Mitt Romney’s campaign website also states that “Obamacare must be repealed and on his first day in office, he will issue an executive order paving the way for waivers from Obamacare for all 50 states.”
This statement shows his unfamiliarity or ignorance of federal law. There is no need to implement “waivers” for all 50 states by executive order on his first day in office because the “Affordable Care Act” already contains an “opt-out” provision which allows individual states to enact their own health care legislation.
In both campaigns, Romney’s failed U.S. Senate bid in 1994, and his successful run for governor in 2002, he portrayed himself as a pro-choice candidate, attractive to moderate Republicans, Democrats and Independents who are “swing voters.” He was even photographed attending a Planned Parenthood fundraiser. Romney also publicly said that abortion should be legal “regardless of one’s beliefs about choice.” He supported keeping abortion “safe and legal.”
That was the Massachusetts Mitt Romney – not the new conservative Mitt Romney for president. Fast-forward to his 2007-2008 presidential campaign. Appeasing the Republican party’s conservative base, Romney avowed that abortion should be illegal except in cases of rape and incest and only when the mother’s life is threatened.
This position varies from a majority of Americans. A recent Pew research survey reports that there is a strong majority who support a women’s constitutional right to an abortion under Roe v. Wade and who continue to want the landmark Supreme Court decision upheld.

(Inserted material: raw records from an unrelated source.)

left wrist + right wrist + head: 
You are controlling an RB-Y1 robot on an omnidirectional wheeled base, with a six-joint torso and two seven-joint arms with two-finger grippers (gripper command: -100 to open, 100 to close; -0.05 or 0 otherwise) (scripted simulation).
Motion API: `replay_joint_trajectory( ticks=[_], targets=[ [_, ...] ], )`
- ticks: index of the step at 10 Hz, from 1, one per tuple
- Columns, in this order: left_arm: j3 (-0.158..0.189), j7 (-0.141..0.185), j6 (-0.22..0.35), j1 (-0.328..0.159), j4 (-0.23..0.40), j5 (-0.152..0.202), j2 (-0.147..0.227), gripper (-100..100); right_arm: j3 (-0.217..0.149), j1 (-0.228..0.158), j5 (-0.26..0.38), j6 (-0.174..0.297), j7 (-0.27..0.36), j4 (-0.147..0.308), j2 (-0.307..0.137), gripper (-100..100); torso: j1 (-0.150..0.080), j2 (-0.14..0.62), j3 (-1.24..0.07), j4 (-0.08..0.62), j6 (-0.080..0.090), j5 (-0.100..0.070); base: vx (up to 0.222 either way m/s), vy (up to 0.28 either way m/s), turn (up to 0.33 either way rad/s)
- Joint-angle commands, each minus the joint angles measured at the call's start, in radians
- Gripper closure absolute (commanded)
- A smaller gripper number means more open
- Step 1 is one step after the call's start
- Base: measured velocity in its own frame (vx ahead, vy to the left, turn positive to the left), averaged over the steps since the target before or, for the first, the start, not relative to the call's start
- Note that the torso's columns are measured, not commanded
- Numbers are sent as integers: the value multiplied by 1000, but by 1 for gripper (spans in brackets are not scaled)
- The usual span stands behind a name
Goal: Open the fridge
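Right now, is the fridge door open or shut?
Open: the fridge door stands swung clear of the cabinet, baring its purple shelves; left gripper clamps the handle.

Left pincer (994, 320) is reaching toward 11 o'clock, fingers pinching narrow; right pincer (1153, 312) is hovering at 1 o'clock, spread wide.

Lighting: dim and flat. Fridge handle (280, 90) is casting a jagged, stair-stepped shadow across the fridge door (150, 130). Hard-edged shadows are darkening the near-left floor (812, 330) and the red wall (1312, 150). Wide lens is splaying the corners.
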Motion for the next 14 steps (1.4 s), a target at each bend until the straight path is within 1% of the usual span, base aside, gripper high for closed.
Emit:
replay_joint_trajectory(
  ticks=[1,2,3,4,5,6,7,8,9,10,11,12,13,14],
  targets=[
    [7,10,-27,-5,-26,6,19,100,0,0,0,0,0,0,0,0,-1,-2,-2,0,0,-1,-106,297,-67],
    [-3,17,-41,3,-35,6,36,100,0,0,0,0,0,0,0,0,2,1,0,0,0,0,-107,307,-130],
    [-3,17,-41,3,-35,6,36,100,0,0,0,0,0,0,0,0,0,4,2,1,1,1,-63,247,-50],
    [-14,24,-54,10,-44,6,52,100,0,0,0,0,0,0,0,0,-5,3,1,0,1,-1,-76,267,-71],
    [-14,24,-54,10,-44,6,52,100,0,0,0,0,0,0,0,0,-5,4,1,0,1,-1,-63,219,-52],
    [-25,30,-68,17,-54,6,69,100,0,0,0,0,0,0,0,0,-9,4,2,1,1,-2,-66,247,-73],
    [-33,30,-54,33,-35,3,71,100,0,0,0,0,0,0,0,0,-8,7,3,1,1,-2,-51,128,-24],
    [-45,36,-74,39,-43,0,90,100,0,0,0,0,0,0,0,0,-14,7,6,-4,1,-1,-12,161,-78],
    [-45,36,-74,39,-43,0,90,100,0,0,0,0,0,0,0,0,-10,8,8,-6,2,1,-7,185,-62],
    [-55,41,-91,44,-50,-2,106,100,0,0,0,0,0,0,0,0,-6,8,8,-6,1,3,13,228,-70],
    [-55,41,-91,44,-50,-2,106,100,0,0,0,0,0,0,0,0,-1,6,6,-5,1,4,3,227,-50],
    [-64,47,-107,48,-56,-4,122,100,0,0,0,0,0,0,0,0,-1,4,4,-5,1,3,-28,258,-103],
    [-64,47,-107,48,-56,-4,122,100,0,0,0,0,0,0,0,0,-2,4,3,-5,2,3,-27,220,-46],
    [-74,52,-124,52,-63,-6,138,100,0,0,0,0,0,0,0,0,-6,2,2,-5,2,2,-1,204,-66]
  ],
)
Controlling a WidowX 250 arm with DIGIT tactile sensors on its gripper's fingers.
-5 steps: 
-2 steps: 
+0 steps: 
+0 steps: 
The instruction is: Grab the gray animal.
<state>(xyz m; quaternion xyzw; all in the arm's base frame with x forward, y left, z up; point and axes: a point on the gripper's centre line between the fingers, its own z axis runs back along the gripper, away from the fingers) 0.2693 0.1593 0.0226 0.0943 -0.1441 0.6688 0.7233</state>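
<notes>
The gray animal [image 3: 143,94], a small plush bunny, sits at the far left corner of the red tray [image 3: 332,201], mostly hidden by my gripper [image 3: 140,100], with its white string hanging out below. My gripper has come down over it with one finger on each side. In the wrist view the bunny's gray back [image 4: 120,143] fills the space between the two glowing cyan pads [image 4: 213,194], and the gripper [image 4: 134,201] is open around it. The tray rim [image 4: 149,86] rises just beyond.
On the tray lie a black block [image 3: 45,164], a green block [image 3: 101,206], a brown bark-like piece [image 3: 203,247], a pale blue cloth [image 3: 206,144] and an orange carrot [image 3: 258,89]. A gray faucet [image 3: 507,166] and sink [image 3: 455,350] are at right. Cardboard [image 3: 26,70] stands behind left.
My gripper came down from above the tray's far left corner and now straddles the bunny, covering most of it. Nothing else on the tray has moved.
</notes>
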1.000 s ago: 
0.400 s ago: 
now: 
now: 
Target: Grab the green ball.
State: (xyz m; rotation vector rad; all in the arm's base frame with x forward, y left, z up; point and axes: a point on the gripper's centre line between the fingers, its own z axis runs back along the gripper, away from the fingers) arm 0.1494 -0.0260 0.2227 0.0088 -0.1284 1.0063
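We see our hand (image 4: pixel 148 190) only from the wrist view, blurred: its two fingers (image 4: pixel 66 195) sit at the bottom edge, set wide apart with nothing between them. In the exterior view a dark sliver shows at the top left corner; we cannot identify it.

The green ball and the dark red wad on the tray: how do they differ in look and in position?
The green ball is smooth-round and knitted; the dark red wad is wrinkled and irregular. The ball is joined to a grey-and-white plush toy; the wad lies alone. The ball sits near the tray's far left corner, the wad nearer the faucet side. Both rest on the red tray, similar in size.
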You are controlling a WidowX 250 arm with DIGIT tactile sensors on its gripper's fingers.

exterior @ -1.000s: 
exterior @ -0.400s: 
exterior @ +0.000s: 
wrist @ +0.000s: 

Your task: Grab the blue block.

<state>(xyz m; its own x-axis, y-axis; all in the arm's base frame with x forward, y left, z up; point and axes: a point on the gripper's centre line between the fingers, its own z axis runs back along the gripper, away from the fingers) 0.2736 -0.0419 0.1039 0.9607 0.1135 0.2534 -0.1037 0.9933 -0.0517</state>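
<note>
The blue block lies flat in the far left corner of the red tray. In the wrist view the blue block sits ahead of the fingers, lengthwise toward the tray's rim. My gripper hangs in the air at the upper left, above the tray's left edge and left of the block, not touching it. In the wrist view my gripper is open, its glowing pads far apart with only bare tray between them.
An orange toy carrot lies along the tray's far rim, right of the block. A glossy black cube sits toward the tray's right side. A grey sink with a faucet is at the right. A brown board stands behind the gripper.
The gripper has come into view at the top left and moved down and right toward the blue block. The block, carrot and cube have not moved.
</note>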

Interestingly, on his 2012 presidential campaign website, Romney makes no mention of his extreme stance on this issue. Romney’s position on “choice” is important because as President he would nominate replacements for the U.S. Supreme Court who could change the law.

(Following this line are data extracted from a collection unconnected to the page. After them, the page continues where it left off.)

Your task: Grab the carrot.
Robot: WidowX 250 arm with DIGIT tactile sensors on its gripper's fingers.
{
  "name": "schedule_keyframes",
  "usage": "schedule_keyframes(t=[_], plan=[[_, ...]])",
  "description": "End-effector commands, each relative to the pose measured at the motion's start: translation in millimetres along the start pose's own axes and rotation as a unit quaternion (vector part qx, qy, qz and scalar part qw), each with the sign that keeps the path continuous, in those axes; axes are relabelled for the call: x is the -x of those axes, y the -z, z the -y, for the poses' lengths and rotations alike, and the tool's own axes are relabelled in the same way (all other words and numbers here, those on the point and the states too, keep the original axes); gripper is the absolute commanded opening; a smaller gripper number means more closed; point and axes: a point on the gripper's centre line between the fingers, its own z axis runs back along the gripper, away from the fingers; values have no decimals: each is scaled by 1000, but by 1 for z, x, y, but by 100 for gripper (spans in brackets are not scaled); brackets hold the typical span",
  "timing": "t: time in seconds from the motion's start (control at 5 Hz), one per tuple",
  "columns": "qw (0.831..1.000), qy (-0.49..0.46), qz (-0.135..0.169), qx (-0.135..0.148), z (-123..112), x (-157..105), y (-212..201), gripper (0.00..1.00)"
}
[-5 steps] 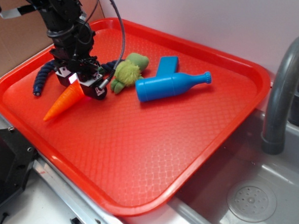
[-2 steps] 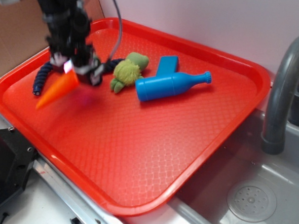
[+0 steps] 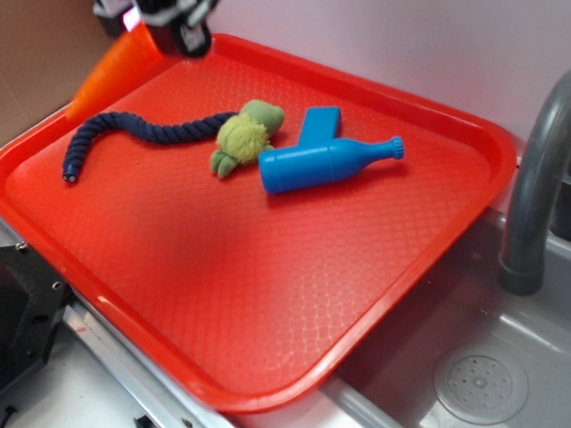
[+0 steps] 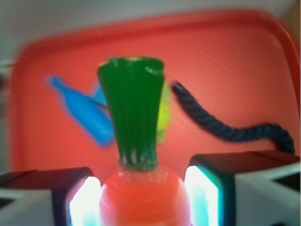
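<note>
The carrot (image 3: 112, 68) is an orange cone hanging in the air above the far left corner of the red tray (image 3: 261, 300), its tip pointing down and left. My gripper (image 3: 157, 24) is shut on its thick end at the top edge of the exterior view. In the wrist view the carrot (image 4: 141, 197) fills the space between the two pads, and its green top sticks out forward. My gripper (image 4: 143, 200) has one lit pad pressed on each side of the orange body.
On the tray lie a dark blue braided rope (image 3: 126, 131), a fuzzy green plush toy (image 3: 244, 134) and a blue bottle (image 3: 323, 163) with a blue block behind it. A grey sink (image 3: 479, 381) and faucet (image 3: 546, 162) stand to the right.
The gripper has risen from the tray with the carrot in it, moving up and toward the far left corner. The rope now shows in full.
</note>
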Motion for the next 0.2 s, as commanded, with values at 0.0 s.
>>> schedule_keyframes(t=[0.0], plan=[[999, 2, 12, 35, 21, 12, -42, 0]])
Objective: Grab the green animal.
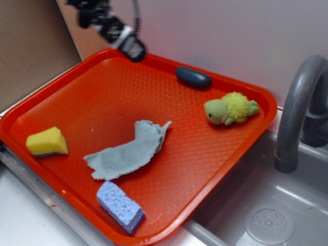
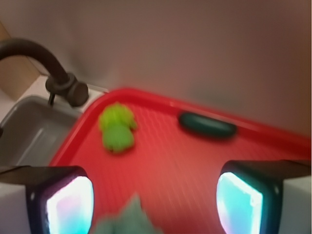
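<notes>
The green animal (image 1: pixel 231 108) is ungrasped, and the whole reach is left to do. The gripper (image 1: pixel 130 47) hangs above the far-left corner of the red tray (image 1: pixel 61 97), fingers (image 2: pixel 66 202) spread wide with nothing between them. Outward from there, a dark blue oval object (image 1: pixel 193 77) lies by the tray's back rim. Beyond it the toy sits near the right edge, beside the sink faucet (image 1: pixel 300 102). Its long axis runs roughly along that rim, head pointing back toward the tray's middle.
</notes>
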Tool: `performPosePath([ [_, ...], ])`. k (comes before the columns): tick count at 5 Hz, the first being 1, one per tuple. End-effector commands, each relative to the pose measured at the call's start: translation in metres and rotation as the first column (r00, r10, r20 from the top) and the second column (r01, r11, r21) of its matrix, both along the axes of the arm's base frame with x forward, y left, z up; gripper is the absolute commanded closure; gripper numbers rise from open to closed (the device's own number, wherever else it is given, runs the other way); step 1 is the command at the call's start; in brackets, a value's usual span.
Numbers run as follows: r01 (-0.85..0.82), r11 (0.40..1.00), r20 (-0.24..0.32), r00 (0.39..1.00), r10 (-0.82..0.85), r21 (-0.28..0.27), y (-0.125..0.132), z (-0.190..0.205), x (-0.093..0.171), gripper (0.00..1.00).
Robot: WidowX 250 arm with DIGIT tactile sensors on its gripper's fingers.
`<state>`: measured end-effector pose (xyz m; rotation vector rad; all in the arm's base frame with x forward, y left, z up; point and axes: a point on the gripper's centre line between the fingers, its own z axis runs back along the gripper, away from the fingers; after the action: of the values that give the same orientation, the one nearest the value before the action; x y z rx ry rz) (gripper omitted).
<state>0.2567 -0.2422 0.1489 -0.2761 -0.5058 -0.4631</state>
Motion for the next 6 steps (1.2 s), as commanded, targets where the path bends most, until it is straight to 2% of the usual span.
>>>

On gay rights, the Massachusetts Mitt Romney twice sought and received the endorsement of the Republican Log Cabin Club, a political campaign committee of gay and lesbian Republican activists. The Log Cabin Republicans recently achieved a national civil rights victory when a California federal court agreed with their legal challenge and found the “Don’t Ask, Don’t Tell” law unconstitutional.
The old Mitt Romney maintained that “all people should be allowed to participate in the Boy Scouts regardless of their sexual orientation.” While campaigning in Massachusetts, Romney’s campaign even distributed pro-gay rights literature during Boston’s “Gay Pride” events. However, his 2012 presidential website is now silent on where he stands on gay rights.
Mitt Romney’s website says America “must take decisive action to roll back the misguided policies of the last two years.” Romney has publicly said, “while differences in theology exist between the churches in America, we share a common creed of moral convictions.”
In 2004, Republicans nationally accused Democratic presidential candidate Senator John Kerry of “flip-flop” politics. A Bush political advertisement rhetorically asked “’in which direction would John Kerry lead?”
Now is the time to ask the same question of presidential candidate Mitt Romney and hold him accountable for answers.